This was Golding’s 2nd published novel and hailed by critics as his best, so startling was it that one, Arthur Koestler, described it as ‘an earthquake in the petrified forests of the English Novel’.
55 years on the novel charting the downfall of the Neanderthals, from their perspective, by the violent race of Homo Sapiens is still shocking.
Hunt, trek, and feast among Neanderthals in this stunning novel by the radical Nobel Laureate and author of Lord of the Flies, introduced by Ben Okri. This was a different voice; not the voice of the people. It was the voice of other.
When spring comes, the people leave their winter cave, foraging for honey, grubs, and the hot richness of a deer's brain. They awaken the fire to heat their naked bodies, lay down their thorn bushes, and share pictures in their minds. But strange things are happening: inexplicable scents and sounds. Imaginable beasts are half-glimpsed in the forest; upright creatures of bone-faces and deerskins. What the people do not know is that their day is already over ...

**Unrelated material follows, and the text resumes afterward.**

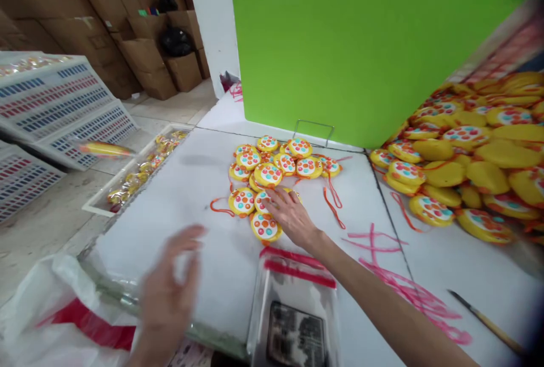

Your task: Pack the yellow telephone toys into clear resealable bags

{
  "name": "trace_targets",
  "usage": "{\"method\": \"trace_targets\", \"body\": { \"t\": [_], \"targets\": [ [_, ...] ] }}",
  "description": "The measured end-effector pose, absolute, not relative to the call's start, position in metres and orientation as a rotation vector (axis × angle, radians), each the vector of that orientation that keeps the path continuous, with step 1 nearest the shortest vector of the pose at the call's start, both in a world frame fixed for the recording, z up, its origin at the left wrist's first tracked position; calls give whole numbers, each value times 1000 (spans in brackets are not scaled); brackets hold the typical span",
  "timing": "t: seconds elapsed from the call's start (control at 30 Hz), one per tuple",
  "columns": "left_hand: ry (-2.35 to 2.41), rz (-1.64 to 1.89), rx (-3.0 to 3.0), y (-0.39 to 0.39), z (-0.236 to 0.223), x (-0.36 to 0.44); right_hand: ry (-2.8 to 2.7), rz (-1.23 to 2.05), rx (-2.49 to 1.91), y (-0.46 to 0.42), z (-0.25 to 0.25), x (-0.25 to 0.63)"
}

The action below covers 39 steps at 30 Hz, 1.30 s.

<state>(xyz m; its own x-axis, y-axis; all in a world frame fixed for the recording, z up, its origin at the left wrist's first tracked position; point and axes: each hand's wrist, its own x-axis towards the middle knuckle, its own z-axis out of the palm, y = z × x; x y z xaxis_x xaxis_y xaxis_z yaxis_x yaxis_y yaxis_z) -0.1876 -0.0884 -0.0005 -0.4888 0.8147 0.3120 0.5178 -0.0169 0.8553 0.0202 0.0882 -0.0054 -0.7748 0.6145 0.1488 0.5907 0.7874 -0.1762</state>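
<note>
My right hand lies over the front of a heap of yellow oval toys, its fingers stretched across their tops. Each toy has a white face with red, orange and blue dots, and some have orange cord loops. The thumb is mostly hidden. My left hand, smeared by motion, hovers over the table's left front edge with fingers apart and nothing in it. Farther left, a blurred yellow item in clear wrapping appears in the air above a white crate of wrapped yellow toys.
A larger toy pile covers the table's right side. A clear box with red trim stands at the front. A knife-like tool lies to the right. The green panel rises behind; stacked white crates stand left.
</note>
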Motion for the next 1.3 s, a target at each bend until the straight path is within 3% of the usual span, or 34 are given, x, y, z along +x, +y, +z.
{"method": "trace_targets", "body": {
  "t": [0.1, 0.2, 0.27, 0.4, 0.53, 0.7, 0.8, 0.9, 1.13, 1.3],
  "targets": [
    [1522, 1334, 1985, -88, -41, -108, -2740, 199, -938, 91, -4, 17],
    [1461, 993, 2140, -89, -80, -48, -2586, 197, -1054, 69, 9, 30],
    [1492, 894, 2198, -89, -94, -30, -2344, 387, -1219, 46, 19, 43],
    [1435, 761, 2319, -85, -94, -30, -1697, 992, -1422, 3, 27, 68],
    [1379, 605, 2232, -80, -79, -36, -1641, 1034, -1497, -24, 20, 89],
    [1393, 680, 2099, -80, -71, -37, -1962, 711, -1550, -46, 16, 107],
    [1394, 762, 1900, -81, -72, -42, -2019, 688, -1560, -56, 19, 111],
    [1381, 854, 1703, -82, -74, -49, -1901, 878, -1605, -66, 23, 113],
    [1236, 892, 1897, -79, -70, -55, -1037, 1790, -1513, -76, 33, 117],
    [1306, 863, 2073, -85, -72, -50, -860, 1754, -1418, -67, 30, 104]
  ]
}}
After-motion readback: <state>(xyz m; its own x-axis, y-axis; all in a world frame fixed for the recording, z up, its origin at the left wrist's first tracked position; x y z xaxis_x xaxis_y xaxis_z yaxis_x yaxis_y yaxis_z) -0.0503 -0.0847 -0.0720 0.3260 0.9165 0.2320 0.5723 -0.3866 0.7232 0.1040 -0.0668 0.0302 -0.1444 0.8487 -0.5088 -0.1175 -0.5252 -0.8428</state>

'Extraordinary ... Genius ... Remarkable in the literature of the twentieth century.' Ben Okri
'A stun gun to read ... Truly a masterpiece.' Monique Roffey
'An earthquake in the petrified forests of the English novel.' Arthur Koestler
'An astonishing, underrated novel.' Robert MacFarlane
'Beautiful, powerful ... A visionary dream . Shakespearean.' Ted Hughes
'A master fabulist, and a brilliantly creative interpreter of remote history ... An iconoclast.' John Fowles
'A tour de force ... Genius.' Daily Telegraph
'Alarming, eye-opening, desolating, mind-invading and unique.' New Statesman
'I admire Golding pushing beyond his own experiences to explore ancient worlds and altered states of consciousness.' Rose Tremain
'An astonishing and original tour de force ...Golding is a genius.' Daily Telegraph
Author
About William Golding
William Golding was born in Cornwall in 1911 and was educated at Marlborough Grammar School and at Brasenose College, Oxford. Before he became a schoolmaster he was an actor, a lecturer, a small-boat sailor and a musician. A now rare volume, Poems, appeared in 1934. In 1940 he joined the Royal Navy and saw action against battleships, submarines and aircraft. He was present at the sinking of the Bismarck. He finished the war as a Lieutenant in command of a rocket ship, which was off the French coast for the D-day invasion, and later at the island of Welcheren. After the war he returned to Bishop Wordsworth's School in Salisbury and was there when his first novel, Lord of the Flies, was published in 1954. He gave up teaching in 1961.
Lord of the Flies was filmed by Peter Brook in 1963. Golding listed his hobbies as music, chess, sailing, archaeology and classical Greek (which he taught himself). Many of these subjects appear in his essay collections The Hot Gates and A Moving Target. He won the Booker Prize for his novel Rites of Passage in 1980, and was awarded the Nobel Prize for Literature in 1983. He was knighted in 1988. He died at his home in the summer of 1993. The Double Tongue, a novel left in draft at his death, was published in June 1995.